S31008 ステンレス鋼
Dec 17, 2025
ご伝言
S31008 は高級高温オーステナイト系ステンレス鋼 (UNS S31008) であり、SUS310S に相当します。{1} 24-26% Cr と 19-22% Ni を含有しており、超高温サービス (1000 ~ 1200 度) に最適であり、過酷な産業環境において優れた耐酸化性と耐クリープ性を発揮します。

化学成分(wt%): C 0.08以下、Si 1.50以下、Mn 2.00以下、P 0.045以下、S 0.030以下、Cr=24.00-26.00、Ni=19.00-22.00、Fe=バランス
機械的性質(焼きなまし):引張強さ515MPa以上、降伏強さ205MPa以上、伸び40%以上、硬さ(HB)217以下
パフォーマンス上の利点:1200℃までの優れた耐酸化性。 800-1100 度での優れた耐クリープ性。高い耐熱衝撃性。高温腐食性ガスに耐性があります。
同等グレード: ASTM A240 310S、EN 1.4845、SUS310S
アプリケーション: 工業炉の炉心、ジェット エンジンの排気部品、焼却炉のライニング、原子力発電の高温熱交換器、-高温ガス タービン部品。

よくある質問
1. Q: S31008 が 1200 度まで耐えられるのはなぜですか? A: Cr/Ni 含有量が高いため、1200 度で緻密な Cr₂O₃-NiO 複合酸化物層を形成し、酸素の侵入をブロックします。高Niはオーステナイト組織を安定化し、脆いシグマ相の形成を防ぎます。この合金の粒界は、1100 度の荷重、50 MPa でのクリープ (永久変形) に耐えます。-そのクリープ破断時間は 10,000 時間を超え、S30908 よりもはるかに長くなります。
2. Q: S31008 は廃棄物焼却炉環境に対応できますか? A: はい、それは理想的です。焼却炉は、酸(HCl、SO₂)と粒子状物質を含む排ガスにより 1000-1100 度で運転されます。 S31008 の酸化層は酸腐食に耐性があり、その高温強度は灰の侵食に耐えます。この点では S30908 よりも優れており、耐久性は 3 ~ 5 年ではなく 8 ~ 10 年であり、焼却炉のライニングとしてはコストが高いことが正当化されます。
3. Q: S31008 に関して注意すべき溶接の問題は何ですか? A: Ni が多いと溶接池の粘度が増加し、-より高い入熱量(TIG の場合は 150-200A)が使用され、移動速度が遅くなります。 Cr/Ni に適合するには ER310 フィラーを使用します。 ER309 フィラーは高温パフォーマンスを低下させます。-低温割れを防ぐため、20mm 以上のプレートを 150 ~ 200 度に予熱します。熱サイクル下での炉心にとって重要な応力を軽減するために、1050 ~ 1100 度で溶接後焼鈍します。

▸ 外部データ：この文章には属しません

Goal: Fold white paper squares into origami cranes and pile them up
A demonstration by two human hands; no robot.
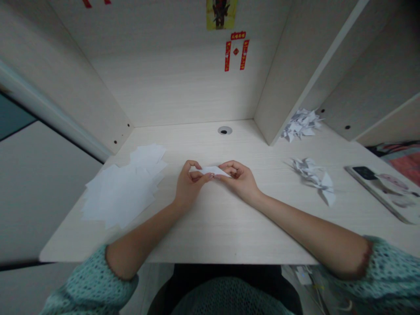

4. Q: S31008 と S30908 を区別するにはどうすればよいですか? A: 化学分析は信頼できます-S31008 には 19% 以上の Ni と 24% 以上の Cr が含まれています。S30908 には 15% 以下の Ni と 24% 以下の Cr が含まれています。 -現場チェックの場合は、高温テストを使用します。-: サンプルを 1150 度で 1 時間加熱します-S31008 には最小限のスケールしかありませんが、S30908 には顕著な酸化が見られます。重要な用途については、必ず材料証明書を確認してください。
5. Q: S31008 はニッケルベースの合金と比較して-費用対効果が優れていますか-。 A: はい、1000-1200 度サービスの場合。インコネル 600 (Ni 72% 以上) は、S31008 の 3 倍のコストがかかりますが、酸化環境でも同様の性能を発揮します。 S31008 は、産業用超高温機器にとって最もコスト効率の高い選択肢です。{13}{14}インコネルは、S31008 の耐酸化性が低下する還元性雰囲気または 1200 度を超える温度でのみ使用してください。